Avoiding a network outage with Cisco monitoring

Last night our ops team (of which I am a member) got paged about the CPU load on a Cisco 3560 switch in a new datacenter, late at night.  My initial reaction was “We don’t need this alert escalated to pagers or phones- 3560’s switch and route in hardware, so CPU load doesn’t matter.”  Once I’d woken up a bit more, the corollary – that there is no possible way that this switch should be at a CPU level to trigger an error alert – occurred to me.

Luckily, about that time I got an automated follow up page from LogicMonitor’s escalation system that someone else had acknowledged the issue and was taking ownership, so I went back to reading.

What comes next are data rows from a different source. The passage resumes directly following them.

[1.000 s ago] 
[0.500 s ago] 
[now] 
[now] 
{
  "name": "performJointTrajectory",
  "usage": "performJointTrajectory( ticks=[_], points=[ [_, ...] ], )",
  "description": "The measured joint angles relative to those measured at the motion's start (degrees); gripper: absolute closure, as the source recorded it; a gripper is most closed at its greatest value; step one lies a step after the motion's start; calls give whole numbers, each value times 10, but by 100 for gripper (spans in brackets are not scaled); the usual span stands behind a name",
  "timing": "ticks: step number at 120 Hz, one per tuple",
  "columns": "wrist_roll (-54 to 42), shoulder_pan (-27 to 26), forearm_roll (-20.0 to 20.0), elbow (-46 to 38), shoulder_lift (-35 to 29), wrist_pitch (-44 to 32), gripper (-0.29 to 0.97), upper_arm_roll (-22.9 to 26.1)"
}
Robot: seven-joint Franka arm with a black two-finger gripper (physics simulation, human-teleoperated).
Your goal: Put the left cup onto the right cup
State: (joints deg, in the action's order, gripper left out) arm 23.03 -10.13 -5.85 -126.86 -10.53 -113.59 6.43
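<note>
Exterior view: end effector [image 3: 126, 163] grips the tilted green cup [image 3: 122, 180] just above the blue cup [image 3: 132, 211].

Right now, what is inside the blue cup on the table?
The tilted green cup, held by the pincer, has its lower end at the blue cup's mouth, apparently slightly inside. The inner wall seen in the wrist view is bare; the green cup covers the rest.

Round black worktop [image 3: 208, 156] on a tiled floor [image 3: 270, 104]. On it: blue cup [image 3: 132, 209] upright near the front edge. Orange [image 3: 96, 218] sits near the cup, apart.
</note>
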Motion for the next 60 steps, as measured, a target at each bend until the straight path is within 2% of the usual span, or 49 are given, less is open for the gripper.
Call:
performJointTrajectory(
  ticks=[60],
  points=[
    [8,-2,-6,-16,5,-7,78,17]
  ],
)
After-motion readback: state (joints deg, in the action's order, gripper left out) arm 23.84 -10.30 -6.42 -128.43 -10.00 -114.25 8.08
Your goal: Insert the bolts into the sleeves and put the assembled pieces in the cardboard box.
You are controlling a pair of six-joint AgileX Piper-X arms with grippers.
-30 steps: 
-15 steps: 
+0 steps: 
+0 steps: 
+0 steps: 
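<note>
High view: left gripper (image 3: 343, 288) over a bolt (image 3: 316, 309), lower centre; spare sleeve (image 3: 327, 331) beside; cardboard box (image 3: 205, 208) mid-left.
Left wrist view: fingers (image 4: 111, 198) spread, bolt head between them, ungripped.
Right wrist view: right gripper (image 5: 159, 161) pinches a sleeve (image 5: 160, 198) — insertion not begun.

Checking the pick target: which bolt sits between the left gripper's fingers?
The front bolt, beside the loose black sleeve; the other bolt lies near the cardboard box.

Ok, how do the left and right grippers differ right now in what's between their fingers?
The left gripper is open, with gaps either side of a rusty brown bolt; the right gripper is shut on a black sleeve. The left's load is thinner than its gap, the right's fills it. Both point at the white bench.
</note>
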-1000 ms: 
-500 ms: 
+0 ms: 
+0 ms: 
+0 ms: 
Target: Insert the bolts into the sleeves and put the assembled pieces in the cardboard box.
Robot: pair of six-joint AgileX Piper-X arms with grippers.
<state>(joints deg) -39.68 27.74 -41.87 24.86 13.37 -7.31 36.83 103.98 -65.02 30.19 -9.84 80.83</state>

The member that dealt with the issue gave me the resolution – that this switch we’d deployed in a new datacenter had been repurposed, and had been set to “sdm prefer vlan” – which supports zero unicast routes, and punts routing decisions to the CPU.

This is one of those funky IOS commands that do not show up in a “show running config” command, so wasn’t obvious when the switch was being reconfigured for datacenter use.  As this switch had some BGP sessions and was actually performing layer 3 routing, virtually all the traffic was hitting the CPU. And as we were bringing accounts online in this datacenter, the thresholds for CPU utilization were hit.

So after a quick reconfiguration and reboot of this switch (with all traffic flowing over a redundant switch) – the sdm template was reset appropriately, reducing CPU to expected levels:

Just another example of how intelligent monitoring (default thresholds, appropriate alert escalation) prevented an issue were we would have run into packet loss and degraded service in this datacenter. And because of the great members of our ops team, and LogicMonitor’s alert escalation and acknowledgement systems, I didn’t have to respond myself. 🙂